Looking globally, the blockchain industry is already maturing. Innovative services with real scale are being deployed in areas such as payments, decentralized finance (DeFi), real-world assets (RWA), and voting systems. However, one reason why web3 services have struggled to gain widespread adoption in Japan is that blockchain infrastructure optimized for Japan’s regulatory environment - including financial regulations, domestic data requirements, and consumer protection - has not been sufficiently developed.

For example, in Japan’s financial and administrative systems, it has always been important to clarify who operates a system and who is responsible when problems occur. Identity verification is required when opening bank accounts or completing administrative procedures, and strict rules govern the handling of personal data. These measures exist to protect trust across society. A digital infrastructure that ignores these assumptions, even if technologically advanced, is unlikely to be accepted as critical national infrastructure.

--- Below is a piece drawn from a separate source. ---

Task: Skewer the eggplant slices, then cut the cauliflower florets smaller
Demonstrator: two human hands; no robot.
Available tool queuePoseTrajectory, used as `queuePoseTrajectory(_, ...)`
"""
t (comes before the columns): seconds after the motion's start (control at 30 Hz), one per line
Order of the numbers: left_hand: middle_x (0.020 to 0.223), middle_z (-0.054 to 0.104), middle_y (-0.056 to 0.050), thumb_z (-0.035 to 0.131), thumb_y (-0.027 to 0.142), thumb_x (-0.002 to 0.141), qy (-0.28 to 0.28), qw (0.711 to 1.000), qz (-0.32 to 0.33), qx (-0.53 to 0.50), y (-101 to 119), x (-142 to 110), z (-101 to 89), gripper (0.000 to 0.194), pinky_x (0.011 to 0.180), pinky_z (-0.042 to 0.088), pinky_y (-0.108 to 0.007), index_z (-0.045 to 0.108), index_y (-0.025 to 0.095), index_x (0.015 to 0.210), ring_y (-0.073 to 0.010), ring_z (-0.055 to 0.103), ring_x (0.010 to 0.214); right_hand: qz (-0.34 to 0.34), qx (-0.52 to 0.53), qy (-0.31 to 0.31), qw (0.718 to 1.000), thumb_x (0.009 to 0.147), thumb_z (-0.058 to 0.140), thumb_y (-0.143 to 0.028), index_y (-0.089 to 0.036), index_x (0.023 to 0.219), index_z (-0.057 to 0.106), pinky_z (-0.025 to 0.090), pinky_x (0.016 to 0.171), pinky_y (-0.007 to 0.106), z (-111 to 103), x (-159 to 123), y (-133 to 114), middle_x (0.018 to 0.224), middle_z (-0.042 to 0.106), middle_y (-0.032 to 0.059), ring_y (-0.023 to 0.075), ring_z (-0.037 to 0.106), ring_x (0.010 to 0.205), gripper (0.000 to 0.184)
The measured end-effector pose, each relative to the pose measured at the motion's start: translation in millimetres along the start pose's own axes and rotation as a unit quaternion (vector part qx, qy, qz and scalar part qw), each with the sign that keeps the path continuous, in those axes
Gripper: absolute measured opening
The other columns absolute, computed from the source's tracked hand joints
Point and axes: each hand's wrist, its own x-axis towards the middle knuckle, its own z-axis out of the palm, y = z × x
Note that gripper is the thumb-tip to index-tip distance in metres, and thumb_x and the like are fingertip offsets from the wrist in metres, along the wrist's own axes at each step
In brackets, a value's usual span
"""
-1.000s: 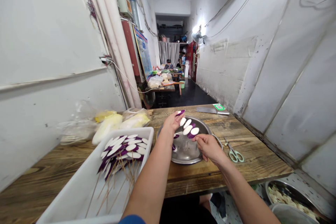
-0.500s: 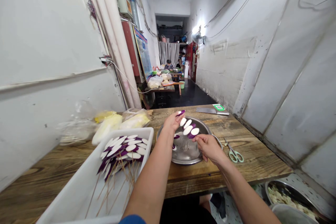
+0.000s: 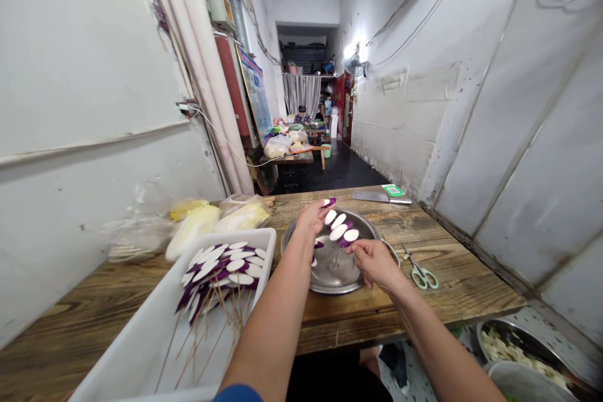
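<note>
My right hand [image 3: 374, 262] is closed on a thin skewer carrying several white, purple-edged eggplant slices [image 3: 340, 228], held over a round metal basin [image 3: 335, 267]. My left hand [image 3: 311, 218] pinches one more eggplant slice [image 3: 328, 202] at the skewer's far tip. A few loose slices lie in the basin. A white plastic tray [image 3: 155, 333] at the left holds several finished eggplant skewers [image 3: 221, 267].
Green-handled scissors [image 3: 421, 274] lie right of the basin. A cleaver [image 3: 377, 197] rests at the table's far edge beside a green card. Plastic bags with yellow food [image 3: 207, 217] sit by the left wall. Metal bowls [image 3: 518, 352] stand low at the right. A person sits far down the corridor.
Nothing but a slight shift of the camera; both hands stay over the basin with the skewer and slice.
</note>
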Motion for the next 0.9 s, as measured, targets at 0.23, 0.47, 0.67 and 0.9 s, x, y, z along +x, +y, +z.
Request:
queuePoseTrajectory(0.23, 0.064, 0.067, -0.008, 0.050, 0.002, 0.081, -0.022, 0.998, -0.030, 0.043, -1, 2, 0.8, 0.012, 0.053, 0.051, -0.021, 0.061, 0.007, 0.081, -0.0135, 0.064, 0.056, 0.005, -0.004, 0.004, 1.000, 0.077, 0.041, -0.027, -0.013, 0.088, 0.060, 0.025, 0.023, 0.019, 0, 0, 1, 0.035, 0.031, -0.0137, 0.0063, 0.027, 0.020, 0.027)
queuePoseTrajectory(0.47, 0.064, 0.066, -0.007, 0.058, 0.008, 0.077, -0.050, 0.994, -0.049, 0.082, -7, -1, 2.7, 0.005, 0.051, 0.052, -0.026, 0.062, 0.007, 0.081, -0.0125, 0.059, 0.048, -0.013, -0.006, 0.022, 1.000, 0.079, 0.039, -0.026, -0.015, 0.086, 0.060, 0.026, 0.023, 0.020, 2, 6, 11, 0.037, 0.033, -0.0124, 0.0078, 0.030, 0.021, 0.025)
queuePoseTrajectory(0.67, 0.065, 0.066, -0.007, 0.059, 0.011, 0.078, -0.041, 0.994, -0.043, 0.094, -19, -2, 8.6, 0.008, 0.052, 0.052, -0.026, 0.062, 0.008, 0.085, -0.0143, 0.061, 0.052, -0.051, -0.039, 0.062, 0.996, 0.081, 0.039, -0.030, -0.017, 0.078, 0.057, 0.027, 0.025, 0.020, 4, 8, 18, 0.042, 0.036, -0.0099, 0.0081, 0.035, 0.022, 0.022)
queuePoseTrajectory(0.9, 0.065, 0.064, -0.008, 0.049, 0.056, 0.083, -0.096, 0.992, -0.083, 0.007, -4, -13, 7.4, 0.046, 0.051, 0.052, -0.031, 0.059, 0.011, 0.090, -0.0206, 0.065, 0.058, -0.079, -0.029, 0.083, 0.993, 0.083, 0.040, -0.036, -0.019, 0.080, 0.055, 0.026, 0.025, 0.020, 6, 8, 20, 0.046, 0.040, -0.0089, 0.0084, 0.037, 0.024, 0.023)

This is where the concept of Japan's sovereignty becomes important. Infrastructure should operate under Japan’s legal and regulatory framework, with data and validation systems located domestically, and without dependence on foreign regulatory decisions or policy changes. This is a necessary condition for businesses and users in Japan to rely on the system with confidence over the long term.

At the same time, the idea of a public-permissioned model is essential. Just like infrastructure such as roads or power grids, which are open for public use, but built and operated under strict standards, blockchain can be publicly accessible and verifiable while requiring responsibility and standards for the entities that support the network. It is neither a system where anyone can participate without limits, nor one controlled exclusively by a single organization. This middle-ground design is what makes public-permissioned blockchain realistic as national infrastructure.

With such infrastructure in place, governments and major enterprises in Japan can invest in blockchain-based payment, loyalty and management systems confidence over the long term. Ultimately, the primary benefit of a public blockchain is that it reduces data administration and payment costs for consumers, small to medium enterprises, and large corporations alike. Additionally, improved transaction processing speeds and instant access to global markets will drastically reduce time wasted on bureaucratic procedures and transaction processing times that currently plague residents seeking to build productive, profitable businesses. Currently, small businesses in Japan - such as sushi restaurants or clothes stores - can expect to pay around 3% of their revenue in transaction processing costs alone. We anticipate that a full end-to-end payments processing system running on a public blockchain will reduce these same processing fees well below 1%, and not only provide faster settlement times, but better short-term cash management strategies to grow wealth.   

What matters for blockchain as national infrastructure is whether it can maintain sovereignty, align with laws and regulations, and provide verifiability; while continuing to support trust in society over time. This design philosophy will ultimately define the true value of blockchain in Japan.